[Data under study — start]

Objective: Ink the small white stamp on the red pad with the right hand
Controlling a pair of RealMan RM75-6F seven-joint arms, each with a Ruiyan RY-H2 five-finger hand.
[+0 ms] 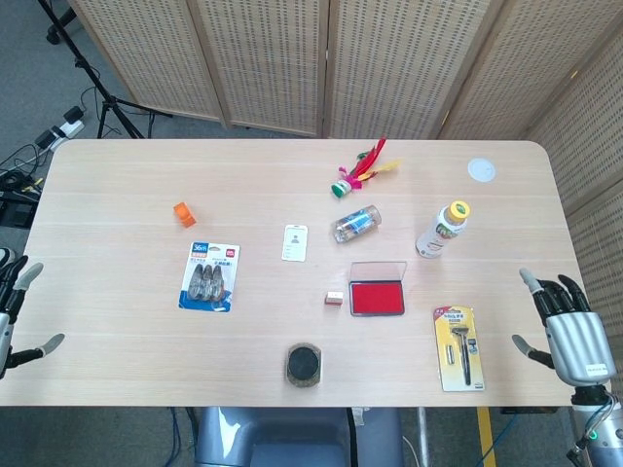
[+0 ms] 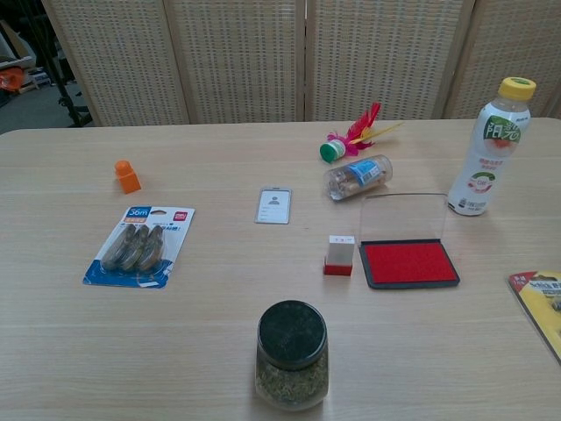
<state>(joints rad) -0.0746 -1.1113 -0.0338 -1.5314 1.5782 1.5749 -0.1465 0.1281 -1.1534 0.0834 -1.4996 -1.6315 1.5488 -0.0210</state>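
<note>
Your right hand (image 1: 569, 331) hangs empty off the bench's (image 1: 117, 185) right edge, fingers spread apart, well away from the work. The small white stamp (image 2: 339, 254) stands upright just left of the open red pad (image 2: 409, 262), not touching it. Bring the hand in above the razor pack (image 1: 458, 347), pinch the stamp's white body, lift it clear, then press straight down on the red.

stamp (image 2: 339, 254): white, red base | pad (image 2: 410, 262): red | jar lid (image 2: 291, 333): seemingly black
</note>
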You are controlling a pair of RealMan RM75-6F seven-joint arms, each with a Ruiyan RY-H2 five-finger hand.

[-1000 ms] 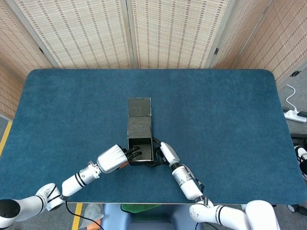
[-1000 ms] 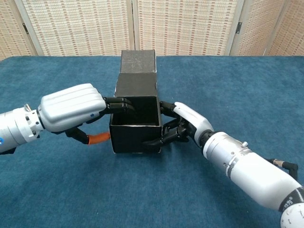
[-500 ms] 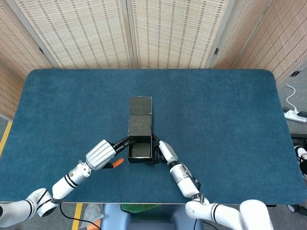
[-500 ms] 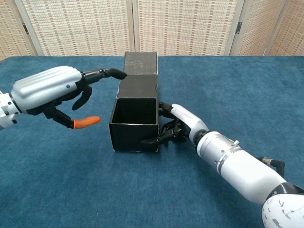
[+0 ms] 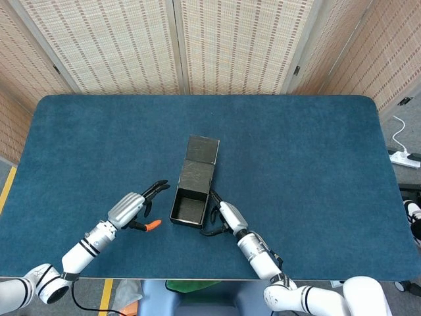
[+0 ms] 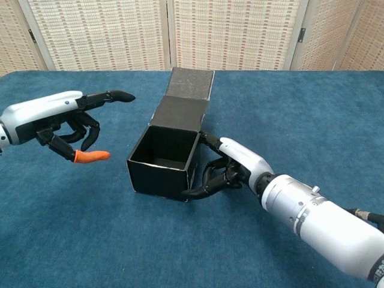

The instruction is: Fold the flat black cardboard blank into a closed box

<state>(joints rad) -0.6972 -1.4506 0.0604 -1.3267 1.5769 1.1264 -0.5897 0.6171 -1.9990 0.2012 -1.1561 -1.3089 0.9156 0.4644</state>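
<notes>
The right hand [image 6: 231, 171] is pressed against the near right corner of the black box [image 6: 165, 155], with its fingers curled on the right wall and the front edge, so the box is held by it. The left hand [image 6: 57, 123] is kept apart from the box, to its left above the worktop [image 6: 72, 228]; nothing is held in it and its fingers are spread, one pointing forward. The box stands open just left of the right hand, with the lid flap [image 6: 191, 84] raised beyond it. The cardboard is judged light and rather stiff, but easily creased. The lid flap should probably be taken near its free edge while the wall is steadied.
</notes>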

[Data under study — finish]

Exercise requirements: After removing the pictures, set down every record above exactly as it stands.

Your response:
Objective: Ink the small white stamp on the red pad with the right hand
Controlling a pair of RealMan RM75-6F seven-joint arms, each with a Ruiyan RY-H2 five-finger hand.
[+0 ms] 
[+0 ms] 
<state>(joints rad) -0.0746 -1.1113 -0.0338 -1.5314 1.5782 1.5749 -0.1465 0.1281 -1.1534 0.0834 -1.4996 -1.6315 1.5488 -0.0210</state>
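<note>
Your right hand (image 1: 569, 331) hangs empty off the bench's (image 1: 117, 185) right edge, fingers spread apart, well away from the work. The small white stamp (image 2: 339, 254) stands upright just left of the open red pad (image 2: 409, 262), not touching it. Bring the hand in above the razor pack (image 1: 458, 347), pinch the stamp's white body, lift it clear, then press straight down on the red.

stamp (image 2: 339, 254): white, red base | pad (image 2: 410, 262): red | jar lid (image 2: 291, 333): seemingly black
</note>
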You are controlling a pair of RealMan RM75-6F seven-joint arms, each with a Ruiyan RY-H2 five-finger hand.

[-1000 ms] 
[-1000 ms] 
[-500 ms] 
[-500 ms] 
[+0 ms] 
[+0 ms] 

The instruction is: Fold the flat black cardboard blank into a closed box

<state>(joints rad) -0.6972 -1.4506 0.0604 -1.3267 1.5769 1.1264 -0.5897 0.6171 -1.9990 0.2012 -1.1561 -1.3089 0.9156 0.4644</state>
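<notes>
The right hand [image 6: 231, 171] is pressed against the near right corner of the black box [image 6: 165, 155], with its fingers curled on the right wall and the front edge, so the box is held by it. The left hand [image 6: 57, 123] is kept apart from the box, to its left above the worktop [image 6: 72, 228]; nothing is held in it and its fingers are spread, one pointing forward. The box stands open just left of the right hand, with the lid flap [image 6: 191, 84] raised beyond it. The cardboard is judged light and rather stiff, but easily creased. The lid flap should probably be taken near its free edge while the wall is steadied.
</notes>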

The output is complete as shown.